Beautiful fish Myles!!! Your leaderman is spot on, great job by the entire crew.

Kim


----------



## biggamefishr (Oct 26, 2007)

good video mylo...I'm starting to doubt your taste in music though. I'll be there wednesday night in case you didn't get my text message earlier

good job on the wire alex

Jon...I see what you mean about both tuna on the gaff...you damn near went for a swim twice


----------



## destincabo (Nov 4, 2007)

Great vid. Also thats one heck of a set up on the tuna tubes on the transom. Nice work.


----------



## Capt. Myles Colley (Mar 12, 2008)

The tuna were 120 & 150. Alex did a great job wiring the blue marlin.


----------



## whome (Oct 2, 2007)

What the video doesn't show is the way Myles Handled the boat to keep the fish from getting into the rig. All I can say is wow...you had to be there to believe it...:bowdown


----------



## -=Desperado=- (Jun 19, 2009)

nice video.the tubes across the transom are bad ass.are they a custom job or did they come with the boat?if all custom who did it?


----------



## fisheye48 (Sep 28, 2007)

> *i ?!u?d ?uop (7/29/2009)*nice video.the tubes across the transom are bad ass.are they a custom job or did they come with the boat?if all custom who did it?
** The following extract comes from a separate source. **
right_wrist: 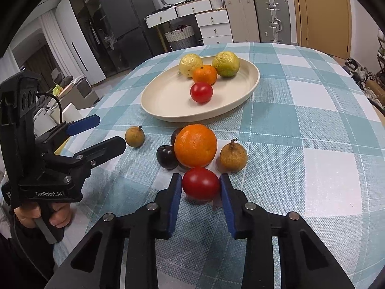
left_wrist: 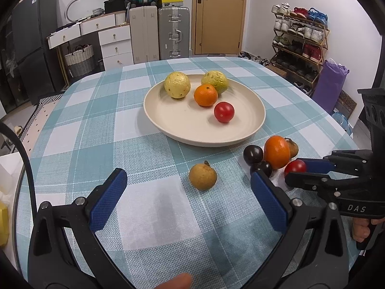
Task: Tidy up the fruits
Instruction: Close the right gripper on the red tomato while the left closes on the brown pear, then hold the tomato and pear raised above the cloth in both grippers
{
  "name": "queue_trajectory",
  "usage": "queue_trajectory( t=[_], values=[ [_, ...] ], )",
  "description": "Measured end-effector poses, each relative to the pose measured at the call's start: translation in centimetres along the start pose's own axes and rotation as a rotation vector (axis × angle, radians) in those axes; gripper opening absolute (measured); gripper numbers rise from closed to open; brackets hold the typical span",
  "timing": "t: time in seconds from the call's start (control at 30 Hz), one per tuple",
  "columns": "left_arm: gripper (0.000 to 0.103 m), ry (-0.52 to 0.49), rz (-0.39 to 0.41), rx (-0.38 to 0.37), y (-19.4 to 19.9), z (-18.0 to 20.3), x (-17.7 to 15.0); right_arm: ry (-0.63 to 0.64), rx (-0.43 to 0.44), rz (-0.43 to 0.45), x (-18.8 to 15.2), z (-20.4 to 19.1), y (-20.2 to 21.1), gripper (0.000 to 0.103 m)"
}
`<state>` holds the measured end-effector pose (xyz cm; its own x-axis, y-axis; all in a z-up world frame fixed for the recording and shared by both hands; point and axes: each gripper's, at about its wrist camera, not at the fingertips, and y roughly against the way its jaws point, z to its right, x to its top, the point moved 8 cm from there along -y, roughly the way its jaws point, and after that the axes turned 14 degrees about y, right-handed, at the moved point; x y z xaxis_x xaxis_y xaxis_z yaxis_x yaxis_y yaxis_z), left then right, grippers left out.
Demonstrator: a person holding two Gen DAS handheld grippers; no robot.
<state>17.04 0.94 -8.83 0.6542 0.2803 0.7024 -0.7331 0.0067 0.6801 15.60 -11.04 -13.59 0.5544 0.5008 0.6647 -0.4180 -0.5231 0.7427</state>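
Where jaws pinch red tomato [right_wrist: 201, 184], orange [right_wrist: 195, 145] touching behind.

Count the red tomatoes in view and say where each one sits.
2. One red tomato lies on the cream plate, in front of the small orange. The other red tomato is on the tablecloth between the right gripper pads. None appears hidden.

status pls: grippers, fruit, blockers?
Right gripper shut on red tomato, on the table. Left gripper open, empty. Plate holds four fruits. Large orange sits tight behind the tomato.
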Motion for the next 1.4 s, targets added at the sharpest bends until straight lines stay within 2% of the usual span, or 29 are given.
queue_trajectory(
  t=[0.2,0.37,0.47,0.57,0.63,0.73,0.83,0.97,1.2,1.4],
  values=[
    [0.103,0.000,-0.009,-0.007,0.0,0.0,-0.1,0.011,-0.008,0.002,-0.2,0.1,0.1,0.032],
    [0.101,0.016,-0.058,-0.029,-0.7,-0.1,-0.5,0.014,-0.008,0.026,0.1,0.1,1.0,0.032],
    [0.093,0.028,-0.082,-0.027,-1.2,-0.3,-0.7,0.012,-0.014,0.050,0.4,0.3,1.8,0.032],
    [0.077,0.034,-0.114,-0.031,-1.9,-0.4,-0.9,0.008,-0.024,0.065,0.7,0.6,2.4,0.032],
    [0.063,0.034,-0.130,-0.033,-2.3,-0.3,-1.0,0.004,-0.031,0.076,0.9,0.9,2.8,0.032],
    [0.056,0.035,-0.141,-0.046,-2.5,-0.3,-1.1,-0.003,-0.036,0.083,1.1,1.3,3.1,0.032],
    [0.049,0.030,-0.144,-0.059,-2.5,-0.1,-1.2,-0.008,-0.044,0.088,1.2,1.6,3.3,0.032],
    [0.048,0.015,-0.147,-0.069,-2.5,0.3,-1.2,-0.010,-0.044,0.088,1.1,1.7,3.4,0.032],
    [0.025,0.014,-0.159,-0.077,-2.6,0.4,-1.4,-0.006,-0.046,0.097,1.2,1.7,3.5,0.032],
    [0.025,0.001,-0.149,-0.089,-2.3,0.7,-1.3,-0.011,-0.048,0.085,1.0,2.0,3.4,0.032]
  ],
)
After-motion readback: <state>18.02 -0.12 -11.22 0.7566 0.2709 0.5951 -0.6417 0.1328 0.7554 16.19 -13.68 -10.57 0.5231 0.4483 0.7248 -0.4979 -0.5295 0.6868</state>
i may be wrong and if i am myles will correct me but i think Viking did them


----------



## Xiphius (Oct 10, 2007)

Holy crap you guys crushed em..stud hoo, two pigs and a nice blue best fishing trip! Way to go..


----------



## Capt. Myles Colley (Mar 12, 2008)

The tuna tubes were done by viking. We had them put in a 2hp swimming pool pump. They work very well we keep bonito alivefor about 12hrs.


----------



## Ocean Master (May 20, 2008)

Great shooting on the video and the gaff...!

Keith Rawson


----------



## -=Desperado=- (Jun 19, 2009)

> *Capt. Myles Colley (7/29/2009)*The tuna tubes were done by viking. We had them put in a 2hp swimming pool pump. They work very well we keep bonito alivefor about 12hrs.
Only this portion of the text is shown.